*Work item*
Copy out all of the data word for word. Omit every picture.

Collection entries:
********************

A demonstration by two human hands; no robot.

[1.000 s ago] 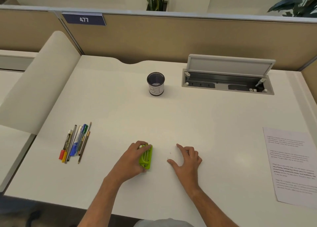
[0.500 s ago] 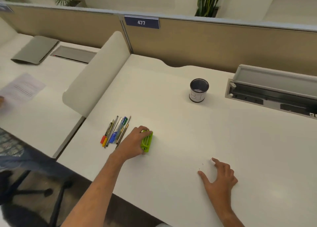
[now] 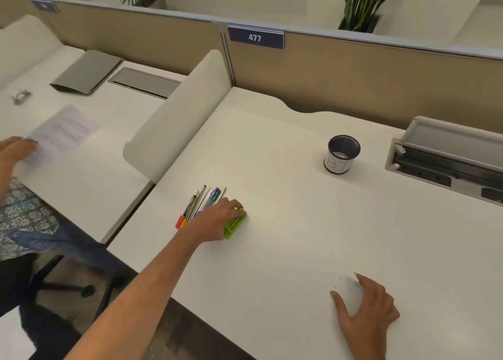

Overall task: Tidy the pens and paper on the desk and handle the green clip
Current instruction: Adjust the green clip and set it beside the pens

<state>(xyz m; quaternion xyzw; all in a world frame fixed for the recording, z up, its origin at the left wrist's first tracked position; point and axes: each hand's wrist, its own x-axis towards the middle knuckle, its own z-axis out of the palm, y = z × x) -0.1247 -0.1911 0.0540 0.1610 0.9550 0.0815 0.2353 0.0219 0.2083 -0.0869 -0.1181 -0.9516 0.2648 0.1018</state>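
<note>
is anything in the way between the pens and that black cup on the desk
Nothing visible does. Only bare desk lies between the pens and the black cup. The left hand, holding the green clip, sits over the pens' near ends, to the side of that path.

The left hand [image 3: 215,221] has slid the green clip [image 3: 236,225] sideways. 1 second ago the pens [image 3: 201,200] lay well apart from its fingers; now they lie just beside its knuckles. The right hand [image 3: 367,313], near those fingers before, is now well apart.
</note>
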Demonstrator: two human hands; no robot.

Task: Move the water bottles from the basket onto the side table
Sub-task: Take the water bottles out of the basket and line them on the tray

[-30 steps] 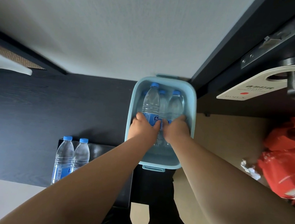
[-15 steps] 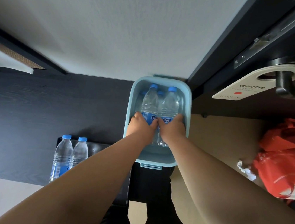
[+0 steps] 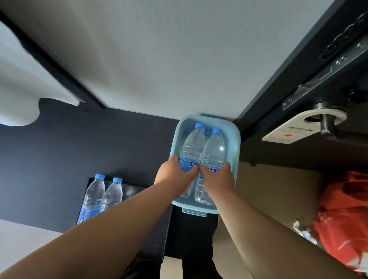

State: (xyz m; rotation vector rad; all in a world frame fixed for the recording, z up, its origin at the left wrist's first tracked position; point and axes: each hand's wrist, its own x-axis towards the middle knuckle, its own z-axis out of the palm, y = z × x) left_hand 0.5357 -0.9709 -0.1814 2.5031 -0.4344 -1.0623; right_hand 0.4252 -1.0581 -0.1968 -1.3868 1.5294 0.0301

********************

*Answer space*
A demonstration by two human hands; no robot.

[1.000 s ago] 
[0.500 s ago] 
[now] 

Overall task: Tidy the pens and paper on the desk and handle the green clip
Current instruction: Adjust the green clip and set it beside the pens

<state>(xyz m; quaternion xyzw; all in a world frame fixed for the recording, z up, its origin at the left wrist's first tracked position; point and axes: each hand's wrist, its own x-axis towards the middle knuckle, its own z-axis out of the palm, y = z × x) -0.1247 -0.1911 0.0540 0.1610 0.9550 0.0815 0.2353 0.0219 0.2083 -0.0869 -0.1181 -0.9516 0.2648 0.1018</state>
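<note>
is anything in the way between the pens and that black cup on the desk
Nothing visible does. Only bare desk lies between the pens and the black cup. The left hand, holding the green clip, sits over the pens' near ends, to the side of that path.

The left hand [image 3: 215,221] has slid the green clip [image 3: 236,225] sideways. 1 second ago the pens [image 3: 201,200] lay well apart from its fingers; now they lie just beside its knuckles. The right hand [image 3: 367,313], near those fingers before, is now well apart.
</note>
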Demonstrator: two human hands; no robot.

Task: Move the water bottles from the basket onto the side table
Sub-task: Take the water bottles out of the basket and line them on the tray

[-30 steps] 
[-15 steps] 
[+0 steps] 

State: (xyz m; rotation vector rad; all in a world frame fixed for the recording, z up, its origin at the left wrist's first tracked position; point and axes: each hand's wrist, its own x-axis towards the middle knuckle, its own z-axis out of the palm, y = z × x) left_hand 0.5357 -0.9709 -0.1814 2.5031 -0.4344 -1.0623; right_hand 0.4252 -1.0581 -0.1968 -1.3868 1.5294 0.0301

What was produced is the complete output.